When the subject of the best greyhounds to race at the Gabba is discussed, the name of Top Simbi always surfaces. He was the track’s first superstar. I didn’t call any of Top Simbi’s races, but was very fortunate to have the opportunity of calling some other spectacular winners around the unusually shaped Gabba track. Here are some of my favourites.
The first feature winner I called was the Reg and Mary Crawford trained Pretty Fearless in the 1986 Coca-Cola Cup. It was the Gabba’s richest race at the time, worth $25,000 to the Crawfords. Pretty Fearless was just twenty months of age, had to cope with box six and managed to beat an outstanding field of seasoned sprinters.
The many wins of the Mike O’Byrne-trained Hopeful Doll stick in my mind because she wasn’t a front-runner. She would get back, whether it was 558 or 704 metres races, and usually stage a spectacular finishing burst to win.
The 1992 Christmas Trophy is a win I rate highly. Tasmanian bitch Iceni Princess, trained by Peter Gilmore, was the $1.90 favourite from box eight. She got back in the field and looked no hope. But she stormed home to score, beating the Maureen Culey- trained Sea Mission and Tony Zammit’s Head Turner into the placings. First prize for that group one win was $45,000.
There were 16 runnings of the Christmas Trophy at the Gabba, a race also known as the XXXX Trophy. The fastest winner was that wonderful Victorian bitch Highly Blessed, trained by Doug Ferremi. That was in 1990. She ran 32.47 for the 558 metres course, more than two lengths quicker than any other winner of the race. She pinged the lids from box five and the issue was never in doubt. The official winning margin was ten lengths. I can’t remember whether I got that correct in the race call. It’s doubtful that there would be many group one winners in the history of the sport to have scored by such a margin.
The semaphore board at the Gabba was a large structure, situated on what was called ‘The Hill’ near the stately old cricket scoreboard. The large digits on the semaphore board really stood out at night.
The Gabba Gold Cup over 704 metres on Thursday, June 22, 1989, was memorable. The record was held by the Dennis Reid trained bitch Whip Tip at 41.13, a figure which had stood for 16 months.
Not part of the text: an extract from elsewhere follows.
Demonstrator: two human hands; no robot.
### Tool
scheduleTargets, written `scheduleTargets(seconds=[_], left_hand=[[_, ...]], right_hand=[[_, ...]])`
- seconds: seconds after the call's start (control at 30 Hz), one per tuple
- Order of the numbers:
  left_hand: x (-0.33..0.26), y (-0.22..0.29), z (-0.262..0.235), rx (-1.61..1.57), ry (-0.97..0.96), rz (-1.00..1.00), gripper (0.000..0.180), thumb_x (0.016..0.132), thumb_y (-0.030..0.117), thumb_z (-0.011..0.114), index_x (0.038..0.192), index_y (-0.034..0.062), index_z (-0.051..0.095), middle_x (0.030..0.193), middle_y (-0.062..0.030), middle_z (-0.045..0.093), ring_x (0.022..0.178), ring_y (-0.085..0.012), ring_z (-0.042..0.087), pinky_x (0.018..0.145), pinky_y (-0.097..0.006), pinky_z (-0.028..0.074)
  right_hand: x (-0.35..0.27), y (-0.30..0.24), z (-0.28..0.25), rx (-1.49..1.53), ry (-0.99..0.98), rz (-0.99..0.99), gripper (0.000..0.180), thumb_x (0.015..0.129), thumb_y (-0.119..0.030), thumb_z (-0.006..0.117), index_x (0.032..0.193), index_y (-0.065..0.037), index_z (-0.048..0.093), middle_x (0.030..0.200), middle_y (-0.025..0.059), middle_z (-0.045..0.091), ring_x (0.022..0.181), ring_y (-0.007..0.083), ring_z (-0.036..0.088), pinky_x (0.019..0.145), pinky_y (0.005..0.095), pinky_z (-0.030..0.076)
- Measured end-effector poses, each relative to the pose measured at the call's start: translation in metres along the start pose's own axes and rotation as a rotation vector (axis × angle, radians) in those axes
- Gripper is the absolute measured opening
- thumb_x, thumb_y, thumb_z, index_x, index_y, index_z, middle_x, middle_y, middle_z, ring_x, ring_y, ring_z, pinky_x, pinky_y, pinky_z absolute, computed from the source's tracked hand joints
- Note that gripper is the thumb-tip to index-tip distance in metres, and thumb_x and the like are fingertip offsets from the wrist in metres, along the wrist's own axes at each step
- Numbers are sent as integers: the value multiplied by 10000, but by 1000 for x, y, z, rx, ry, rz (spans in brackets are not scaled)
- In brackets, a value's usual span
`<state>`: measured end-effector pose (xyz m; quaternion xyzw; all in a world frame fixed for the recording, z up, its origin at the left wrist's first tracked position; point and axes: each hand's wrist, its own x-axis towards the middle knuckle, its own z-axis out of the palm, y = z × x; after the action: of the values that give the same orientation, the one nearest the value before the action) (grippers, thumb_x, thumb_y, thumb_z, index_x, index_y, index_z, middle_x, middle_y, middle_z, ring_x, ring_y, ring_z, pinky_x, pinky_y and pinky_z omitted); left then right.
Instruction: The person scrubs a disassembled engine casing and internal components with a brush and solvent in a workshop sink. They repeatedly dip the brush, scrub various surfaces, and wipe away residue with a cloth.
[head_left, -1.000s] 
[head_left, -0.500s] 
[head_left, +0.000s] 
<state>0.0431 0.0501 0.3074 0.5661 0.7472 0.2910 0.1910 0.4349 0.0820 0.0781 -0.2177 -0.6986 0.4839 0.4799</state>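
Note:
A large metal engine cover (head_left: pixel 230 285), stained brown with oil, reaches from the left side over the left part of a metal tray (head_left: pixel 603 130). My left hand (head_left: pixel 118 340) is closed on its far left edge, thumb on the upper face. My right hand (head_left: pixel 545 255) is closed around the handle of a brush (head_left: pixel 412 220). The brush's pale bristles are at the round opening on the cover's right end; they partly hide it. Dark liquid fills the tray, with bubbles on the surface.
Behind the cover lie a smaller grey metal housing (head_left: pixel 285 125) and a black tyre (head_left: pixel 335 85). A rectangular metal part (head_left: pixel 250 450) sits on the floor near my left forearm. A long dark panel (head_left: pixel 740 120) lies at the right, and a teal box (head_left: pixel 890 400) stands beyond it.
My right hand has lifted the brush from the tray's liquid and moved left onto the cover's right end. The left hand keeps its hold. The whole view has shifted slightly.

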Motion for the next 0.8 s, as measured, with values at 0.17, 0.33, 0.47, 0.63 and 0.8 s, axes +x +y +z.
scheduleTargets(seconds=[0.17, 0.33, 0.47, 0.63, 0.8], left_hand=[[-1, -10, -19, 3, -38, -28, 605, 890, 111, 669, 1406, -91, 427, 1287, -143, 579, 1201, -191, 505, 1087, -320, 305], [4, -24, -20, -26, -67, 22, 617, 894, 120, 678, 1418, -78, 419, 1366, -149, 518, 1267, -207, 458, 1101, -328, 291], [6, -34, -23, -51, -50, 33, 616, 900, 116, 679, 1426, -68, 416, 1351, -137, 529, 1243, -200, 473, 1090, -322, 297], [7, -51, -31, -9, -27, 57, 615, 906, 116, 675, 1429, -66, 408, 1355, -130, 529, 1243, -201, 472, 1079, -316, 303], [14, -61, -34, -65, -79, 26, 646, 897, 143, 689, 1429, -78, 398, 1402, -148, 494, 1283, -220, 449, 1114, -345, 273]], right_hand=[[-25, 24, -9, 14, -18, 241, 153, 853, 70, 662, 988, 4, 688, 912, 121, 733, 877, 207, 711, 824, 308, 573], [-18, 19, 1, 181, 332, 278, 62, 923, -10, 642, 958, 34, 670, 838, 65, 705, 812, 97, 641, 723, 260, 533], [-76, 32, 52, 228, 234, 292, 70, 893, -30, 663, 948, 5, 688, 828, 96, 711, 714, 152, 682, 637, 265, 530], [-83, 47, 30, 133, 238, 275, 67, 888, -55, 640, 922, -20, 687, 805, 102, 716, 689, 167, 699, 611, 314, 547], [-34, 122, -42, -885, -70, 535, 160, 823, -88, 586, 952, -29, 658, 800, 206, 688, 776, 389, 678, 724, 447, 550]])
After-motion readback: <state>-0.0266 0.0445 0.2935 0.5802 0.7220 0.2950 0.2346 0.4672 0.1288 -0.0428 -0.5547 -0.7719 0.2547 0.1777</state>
Nobody thought the Gold Cup winner that night would break that record. The Harry Sarkis trained Kirsty’s Charity had other ideas. The fawn daughter of Ballarat Prince romped home and the time went up as 40.83. I immediately thought it was a mistake, and refrained from announcing it until confirmation was received from the judge. It just didn’t look right. But the time was correct, three tenths of a second inside Whip Tip’s figure. Kirsty’s Charity held that record until the night the Gabba closed three and a half years later.
There’s any number of Gabba superstars that I had the privilege of calling. Dancing Gamble, Tickety Boo, Kirsty’s First, Coin Spot Pride, Gotta Be Solid, Genuine Crown, the list goes on. What a great era it was.